Joyce Y Wu, Sudeep, David M Cowley, Mark Harris, Ivan N McGown and Andrew M Cotterill
Med J Aust 2011; 195 (5): 260-262. || doi: 10.5694/mja11.10284
Published online: 5 September 2011

The most common cause of congenital adrenal hyperplasia (CAH) is 21-hydroxylase deficiency (21-OHD), a group of autosomal recessive conditions that impair cortisol production.1,2 21-OHD has an overall incidence of 1 : 14 000 live births, with equal prevalence among males and females.2 The variable residual 21-hydroxylase enzyme activity in this condition causes a spectrum of clinical phenotypes, ranging from the most severe “classic” forms to the “non-classic” forms. The classic forms include the salt-wasting and simple virilising varieties. Two-thirds of patients with classic 21-OHD have salt wasting, and the remaining one-third have the simple virilising phenotype.1

In 21-OHD, the precursors, progesterone and 17-hydroxyprogesterone (17-OHP), accumulate to varying amounts and divert to androgen biosynthesis. Infant girls with classic CAH have ambiguous external genitalia, but boys appear normal.1 Salt wasting due to lack of aldosterone usually occurs between 1 and 3 weeks after birth.3,4 As the symptoms are non-specific, a correct diagnosis is often delayed. Thus, males with classic CAH are at serious risk of morbidity and mortality.1,2

Morbidity and mortality from CAH would be significantly reduced by the introduction of newborn screening (NBS) for 21-OHD. 21-OHD NBS has a specificity of greater than 99%, with sensitivity ranging from 92% to 100%.5 Most countries offering 21-OHD NBS use the time-resolved, dissociation-enhanced, lanthanide fluorescence immunoassay (DELFIA).6 21-OHD NBS was first performed in Alaska in 1977, and, despite the recommendation of prominent medical societies,7-10 no state in Australia performs 21-OHD NBS. We report a case illustrating the need for inclusion of 21-OHD in the NBS programs in Australia.
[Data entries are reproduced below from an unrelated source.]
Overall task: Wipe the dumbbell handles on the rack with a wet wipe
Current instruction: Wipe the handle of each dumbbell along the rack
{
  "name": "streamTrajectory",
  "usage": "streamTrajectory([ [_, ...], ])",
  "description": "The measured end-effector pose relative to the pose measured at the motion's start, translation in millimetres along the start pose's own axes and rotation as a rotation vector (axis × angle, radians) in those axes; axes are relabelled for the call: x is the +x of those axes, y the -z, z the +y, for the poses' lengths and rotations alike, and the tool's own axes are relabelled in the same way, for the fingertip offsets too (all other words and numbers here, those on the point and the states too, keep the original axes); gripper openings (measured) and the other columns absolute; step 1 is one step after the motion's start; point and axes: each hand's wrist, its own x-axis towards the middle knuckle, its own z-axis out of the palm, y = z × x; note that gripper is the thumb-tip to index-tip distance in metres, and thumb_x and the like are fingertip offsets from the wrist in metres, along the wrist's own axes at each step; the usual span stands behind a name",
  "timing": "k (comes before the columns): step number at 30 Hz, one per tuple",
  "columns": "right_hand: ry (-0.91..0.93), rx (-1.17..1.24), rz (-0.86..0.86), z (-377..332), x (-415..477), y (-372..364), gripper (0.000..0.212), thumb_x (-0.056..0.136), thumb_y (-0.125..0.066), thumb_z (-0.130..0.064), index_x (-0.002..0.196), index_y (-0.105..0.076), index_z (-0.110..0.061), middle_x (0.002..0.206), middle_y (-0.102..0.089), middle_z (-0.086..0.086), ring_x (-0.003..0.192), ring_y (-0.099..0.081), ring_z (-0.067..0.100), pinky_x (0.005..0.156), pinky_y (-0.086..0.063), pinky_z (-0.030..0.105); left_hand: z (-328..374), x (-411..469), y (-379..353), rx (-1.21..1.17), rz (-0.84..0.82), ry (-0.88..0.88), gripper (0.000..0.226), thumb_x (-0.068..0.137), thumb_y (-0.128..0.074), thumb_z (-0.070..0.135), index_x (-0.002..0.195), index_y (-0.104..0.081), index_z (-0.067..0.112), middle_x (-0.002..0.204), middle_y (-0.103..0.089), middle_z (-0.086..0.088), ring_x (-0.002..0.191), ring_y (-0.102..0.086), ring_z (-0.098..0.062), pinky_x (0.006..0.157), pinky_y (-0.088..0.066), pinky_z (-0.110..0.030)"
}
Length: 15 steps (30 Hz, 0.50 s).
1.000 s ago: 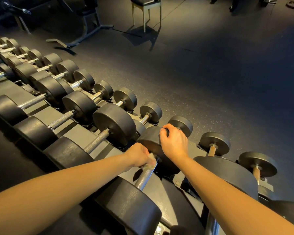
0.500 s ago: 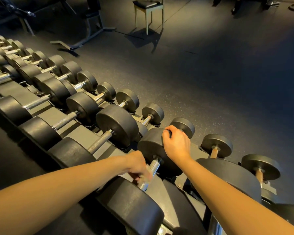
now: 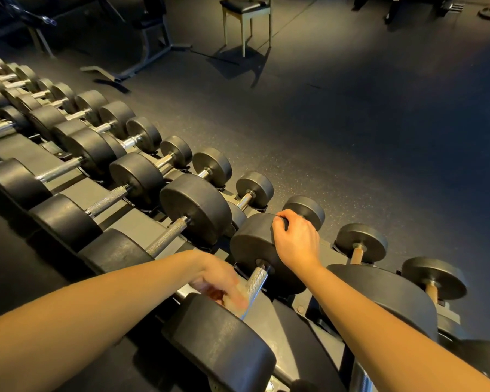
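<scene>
At 6 o'clock in the view, the motion-blurred left hand (image 3: 219, 281) curls its fingers round a pale wet wipe (image 3: 241, 288) against the knurled handle (image 3: 257, 280) of a dumbbell (image 3: 221, 343) lying on the rack (image 3: 77, 192). At 1 o'clock from it, the right hand (image 3: 296, 241) grips the rim of that dumbbell's far head (image 3: 252, 244).

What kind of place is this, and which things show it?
Most likely a gym, in its free-weight area. A long rack holds rows of dumbbells of several sizes, a bench stands behind it, and the floor looks like dark speckled rubber matting.
</scene>
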Motion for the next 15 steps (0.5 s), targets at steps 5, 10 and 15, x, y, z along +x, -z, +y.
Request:
streamTrajectory([
  [5,-0.013,0.005,0.002,0,0,0,0.023,0.103,-0.047,-0.032,0.112,-0.067,-0.025,0.089,-0.064,-0.010,0.068,-0.053,-0.001,0.056,-0.033,0.014,3,-6,-3,0.193,0.108,-0.034,0.040,0.081,-0.087,0.032,0.104,-0.074,0.001,0.089,-0.071,-0.010,0.084,-0.067,-0.019,0.098,-0.054,-0.035],
  [10,-0.002,0.028,0.022,2,0,-2,0.022,0.102,-0.048,-0.031,0.112,-0.068,-0.025,0.094,-0.069,-0.007,0.075,-0.058,0.007,0.061,-0.040,0.021,28,15,-4,-0.324,0.463,-0.123,0.043,0.074,-0.092,0.033,0.102,-0.071,0.008,0.096,-0.075,-0.009,0.071,-0.067,-0.013,0.063,-0.055,-0.022],
  [15,-0.009,0.030,0.021,-1,-1,0,0.021,0.102,-0.050,-0.030,0.110,-0.068,-0.026,0.089,-0.063,-0.009,0.077,-0.057,0.008,0.066,-0.043,0.026,30,23,-7,-0.582,0.435,-0.047,0.035,0.082,-0.087,0.032,0.102,-0.070,0.010,0.085,-0.067,-0.005,0.070,-0.064,-0.011,0.069,-0.057,-0.020],
])
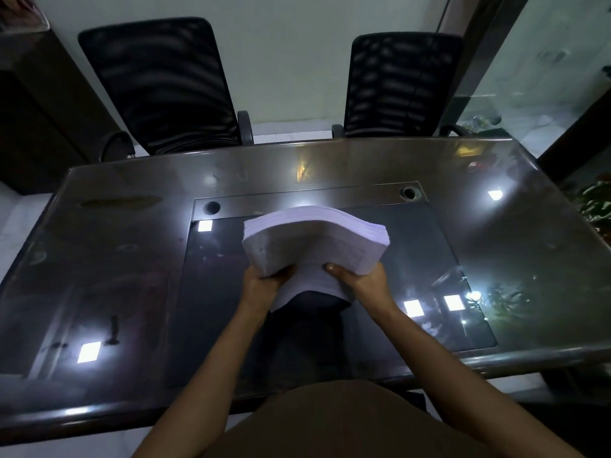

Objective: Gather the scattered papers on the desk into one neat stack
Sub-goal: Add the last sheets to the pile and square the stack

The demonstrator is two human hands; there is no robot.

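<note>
- The stack of papers (pixel 314 239) is thick and white. It sits at the middle of the dial, over the centre of the surface (pixel 132 226), and I hold it by its near edge.
- The stack bows upward along its middle and its far end sags toward 12 o'clock. I cannot tell whether that far end touches the surface.
- My left hand (pixel 263 284) grips the near edge at about 7 o'clock from the stack's centre, with the fingers curled under the sheets.
- My right hand (pixel 362 280) grips the same edge at about 5 o'clock. Its thumb (pixel 330 268) presses down on the top sheet and the other fingers are hidden beneath.
- A lower part of the stack droops between my two hands toward 6 o'clock.
- Under the stack lies a dark glass panel (pixel 429 259) inset in the glossy surface, which shows bright square light reflections (pixel 88 352).
- Two round cable holes sit past the stack, one (pixel 211 207) at 10 o'clock and the other (pixel 409 192) at 1 o'clock.
- Beyond the far edge stand two black mesh office chairs, one (pixel 158 84) at 11 o'clock and one (pixel 400 84) at 1 o'clock.
- A leafy plant (pixel 595 203) shows at 3 o'clock, off the surface's right side.
</note>
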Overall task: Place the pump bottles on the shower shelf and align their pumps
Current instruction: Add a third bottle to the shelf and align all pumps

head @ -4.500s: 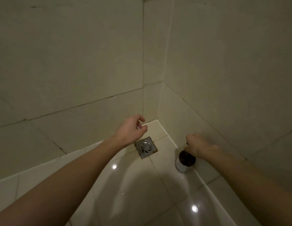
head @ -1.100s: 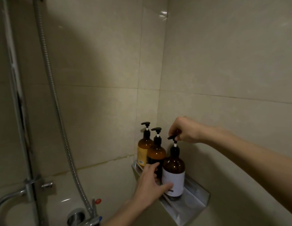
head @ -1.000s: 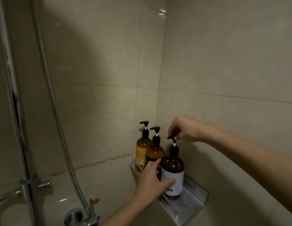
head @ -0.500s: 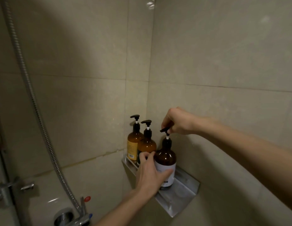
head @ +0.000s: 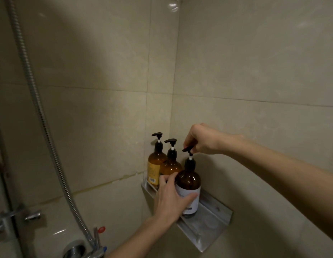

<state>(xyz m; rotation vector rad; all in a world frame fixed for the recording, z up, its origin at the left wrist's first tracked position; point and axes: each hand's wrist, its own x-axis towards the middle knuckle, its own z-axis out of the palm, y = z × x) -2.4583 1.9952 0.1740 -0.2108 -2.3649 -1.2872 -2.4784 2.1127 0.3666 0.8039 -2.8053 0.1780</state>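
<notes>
Three brown pump bottles stand upright in a row on the metal shelf [head: 215,227], which is fixed to the right-hand wall [head: 255,86]. The front bottle [head: 189,184], w/ a white label, sits abt mid-shelf, touching or just beside the middle bottle [head: 170,167]; can't tell which. The back bottle [head: 155,162], yellow label w/ barcode, is at the shelf's far end. The left hand [head: 171,201] grips the front bottle low on its body. The thumb lies across the white label & the other fingers curl round its left side, next to the middle bottle. The right hand [head: 203,140] comes in from the upper right & pinches the front bottle's pump head [head: 186,149]. Its fingers are curled tight over it, w/ the nozzle tip poking out to the left. The pump tops of the middle & back bottles both point left. The front one points left too, tipped a bit downward, so it's roughly in line w/ them. Faint ring marks show on the shelf right of the front bottle. At far left a shower hose [head: 41,112] hangs down to the tap [head: 96,246], which has a red knob [head: 101,229].
</notes>
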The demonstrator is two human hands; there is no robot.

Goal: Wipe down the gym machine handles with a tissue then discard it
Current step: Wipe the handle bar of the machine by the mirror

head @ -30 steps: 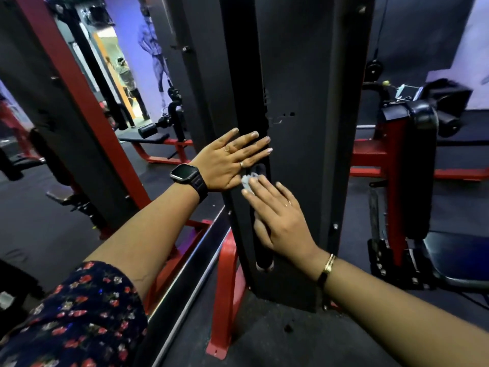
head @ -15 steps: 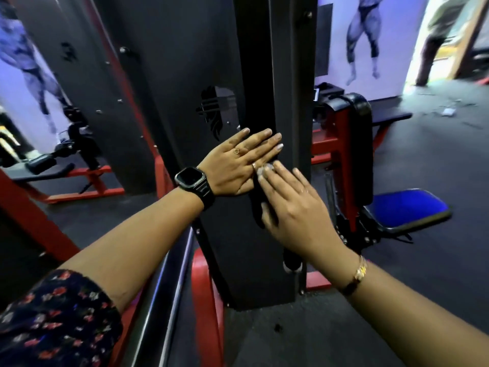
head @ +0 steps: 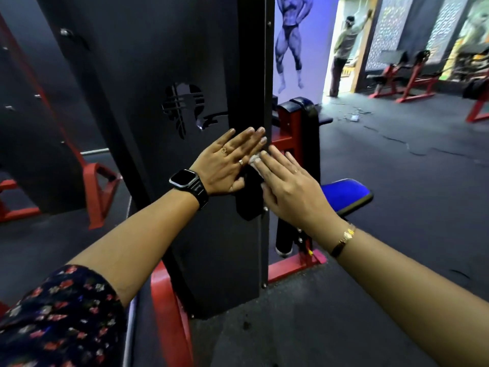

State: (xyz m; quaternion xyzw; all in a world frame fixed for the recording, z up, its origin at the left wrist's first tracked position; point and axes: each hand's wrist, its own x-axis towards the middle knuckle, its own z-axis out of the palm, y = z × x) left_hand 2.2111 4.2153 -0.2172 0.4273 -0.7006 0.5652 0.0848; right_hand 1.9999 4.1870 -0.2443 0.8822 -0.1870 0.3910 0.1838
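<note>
Only viewpoint shifts; hands hold position. Left hand point(head: 227, 162) flat on panel point(head: 158, 75), grasping nothing. Right hand point(head: 288, 186) flat, fingers straight, pressing tissue point(head: 254, 162) on handle point(head: 250, 200) top. Wipe judged unfinished.

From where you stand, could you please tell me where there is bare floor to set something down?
Bare floor lies in front of the black panel, right of the red frame leg, and beyond the blue seat. Crowded: the panel's edge, where the left hand and right hand press, tissue under the right.

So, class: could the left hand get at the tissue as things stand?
Probably yes: the tissue peeks out under the right hand's fingertips, right beside the left hand, with nothing between them.
</note>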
Case report: a baby boy with 21-OHD

A 21-day-old male infant of Polynesian background presented to his general practitioner with a 24-hour history of lethargy and poor feeding. There was no history of vomiting, diarrhoea, cough or fever. During ambulance transfer he went into cardiac arrest and required resuscitation. Defibrillation and intubation were needed immediately on arrival at the hospital. Results of initial blood testing showed a blood glucose level of 1.8 mmol/L (reference range [RR], 3.6–7.7 mmol/L); plasma sodium concentration, 122 mmol/L (RR, 130–149 mmol/L); potassium concentration, 8.2 mmol/L (RR, 4.0–7.0 mmol/L); chloride concentration, 105 mmol/L (RR, 105–115 mmol/L); bicarbonate concentration, 7 mmol/L (RR, 17–28 mmol/L); anion gap, 10 mmol/L (RR, 5–15 mmol/L); urea concentration, 19.6 mmol/L (RR, 0.2–4.0 mmol/L); creatinine level, 114 μmol/L (RR, 20–60 μmol/L); pH, 6.96 (RR, 7.35–7.45); partial pressure of carbon dioxide, 34 mmHg (RR, 27–40 mmHg); partial pressure of oxygen, 182 mmHg (RR, 80–110 mmHg); base excess, 23.4 mmol/L (RR, 7.0 to 1.0 mmol/L); and lactate concentration, 4.3 mmol/L (RR, 0.2–2.0 mmol/L). Initial treatment included intravenous inotropes, saline, albumin, dextrose, antibiotics, bicarbonate and hydrocortisone.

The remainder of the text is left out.